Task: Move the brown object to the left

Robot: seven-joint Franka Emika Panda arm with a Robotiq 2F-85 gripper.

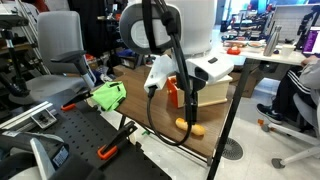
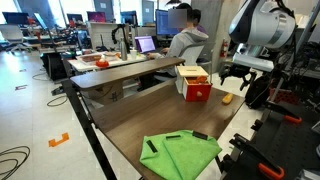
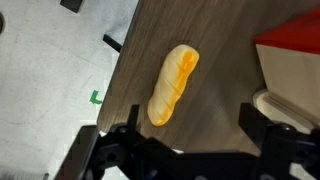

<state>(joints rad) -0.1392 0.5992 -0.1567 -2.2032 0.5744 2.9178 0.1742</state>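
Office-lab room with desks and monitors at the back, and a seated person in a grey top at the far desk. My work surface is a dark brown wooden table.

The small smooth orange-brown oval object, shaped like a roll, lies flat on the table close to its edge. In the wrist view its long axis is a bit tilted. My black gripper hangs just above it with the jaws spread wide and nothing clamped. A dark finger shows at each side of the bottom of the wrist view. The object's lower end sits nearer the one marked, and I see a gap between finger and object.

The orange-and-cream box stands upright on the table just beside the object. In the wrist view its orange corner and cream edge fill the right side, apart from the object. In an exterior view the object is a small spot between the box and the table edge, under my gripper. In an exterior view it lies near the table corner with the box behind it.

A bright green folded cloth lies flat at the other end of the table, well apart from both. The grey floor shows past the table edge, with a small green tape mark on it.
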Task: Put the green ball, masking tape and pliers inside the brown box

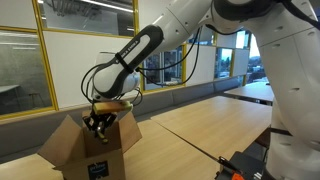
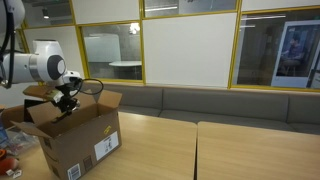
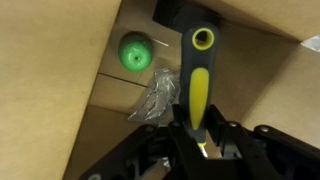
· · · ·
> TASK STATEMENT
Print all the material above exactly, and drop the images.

> RESULT
Task: Move the brown object to the left

Robot: seven-joint Franka Emika Panda arm with a Robotiq 2F-85 gripper.


<state>(joints rad) -0.1392 0.5992 -0.1567 -2.2032 0.5744 2.9178 0.1742</state>
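Office-lab room with desks and monitors at the back, and a seated person in a grey top at the far desk. My work surface is a dark brown wooden table.

The small smooth orange-brown oval object, shaped like a roll, lies flat on the table close to its edge. In the wrist view its long axis is a bit tilted. My black gripper hangs just above it with the jaws spread wide and nothing clamped. A dark finger shows at each side of the bottom of the wrist view. The object's lower end sits nearer the one marked, and I see a gap between finger and object.

The orange-and-cream box stands upright on the table just beside the object. In the wrist view its orange corner and cream edge fill the right side, apart from the object. In an exterior view the object is a small spot between the box and the table edge, under my gripper. In an exterior view it lies near the table corner with the box behind it.

A bright green folded cloth lies flat at the other end of the table, well apart from both. The grey floor shows past the table edge, with a small green tape mark on it.
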Task: Put the green ball, masking tape and pliers inside the brown box

That is the complete answer to the exercise.